1. 1. You and anyone required to attend the visit with you must be rescreened by front desk staff or research personnel upon arrival before the study visit begins (i.e., to confirm there are no symptoms, no fever, etc.). You and anyone required to attend the visit must be masked upon arrival at the clinic/research site. Anyone who fails rescreening will be immediately isolated in a private room. Clinical study personnel will be contacted and recommendations from Infection Prevention regarding referral for testing should be followed.  You may be responsible for cost of testing, and treatment of COVID-19 unless this is specifically part of the study you are participating in or otherwise covered.  The study specific consent form will cover this if applicable.
2. During face-to-face visits, research personnel and you should maintain a physical distance of 6 feet whenever possible, wear a facemask and eye protection, and perform hand hygiene before and after face-to-face interaction with all participants.
3. Interactions should take place in an outdoor setting, if possible.
4. Research personnel have developed and implemented a regular schedule for frequently cleaning and wiping touched surfaces and objects (e.g., door and cabinet handles, faucets, light switches, keyboards, and other frequently touched objects) with an approved disinfectant or disinfectant wipes. Research personnel will also follow routine surface decontamination of common equipment like instrumentation and computers. Disinfecting any surfaces that may be thought to be contaminated and use an approved disinfectant such as a 1:10 dilution of bleach or 60% to 90% alcohol solution.
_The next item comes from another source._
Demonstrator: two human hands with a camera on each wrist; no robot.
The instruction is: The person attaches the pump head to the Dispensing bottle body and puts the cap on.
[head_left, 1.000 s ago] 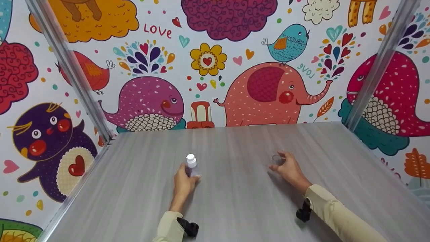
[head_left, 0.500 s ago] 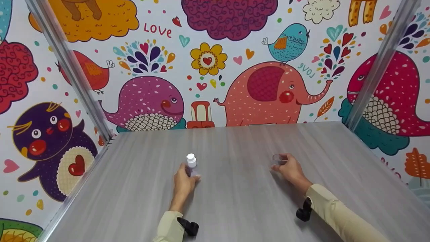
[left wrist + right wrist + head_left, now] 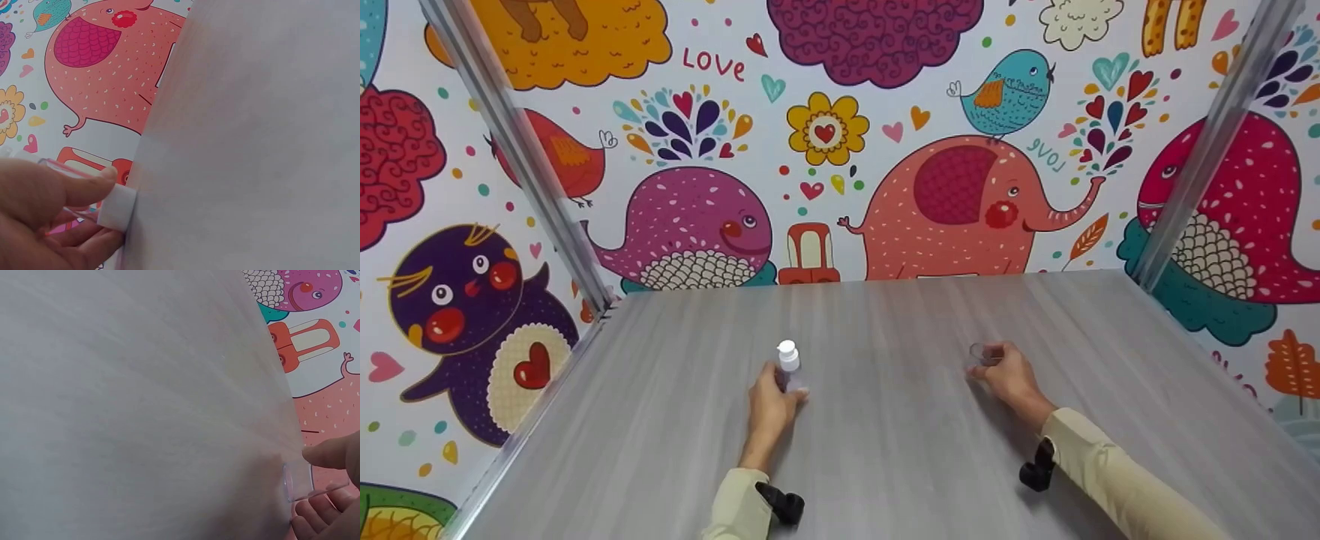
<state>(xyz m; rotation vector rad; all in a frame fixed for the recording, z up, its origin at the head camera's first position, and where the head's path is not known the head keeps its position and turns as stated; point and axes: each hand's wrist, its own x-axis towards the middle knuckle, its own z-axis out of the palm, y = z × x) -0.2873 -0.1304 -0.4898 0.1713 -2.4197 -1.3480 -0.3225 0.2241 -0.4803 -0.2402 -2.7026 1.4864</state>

5. Research that involves participants of 10 or fewer individuals in a group, such as a focus group, is allowed. Seating should be arranged to allow 6 feet between group members, and all focus group participants must wear masks.
6. If research involves travel or overnight stays, accommodation and meals should allow for adequate physical distancing (6 feet or more) wherever feasible. Vehicle occupancy should be limited to no more than two people in a standard car, with open windows while travelling, if possible. Vehicle occupants should wear masks.
7. Some locations may have additional safety procedures.  If your visit is at such a location, the study team will describe what to expect when they call to confirm your study visit.

If you feel as though the above precautions are not being followed please either talk with the study staff, submit an anonymous request through Ethics Point by calling 1-866-294-8688, or reach out to the UNC OHRE IRB at 919-966-3113.

You should receive a copy of this form when possible. Please discuss with your study team, ask all questions you may have, and confirm whether you would like to continue your participation.  The study team may also withdraw you from the study or request to delay study activities if they have concerns about safety.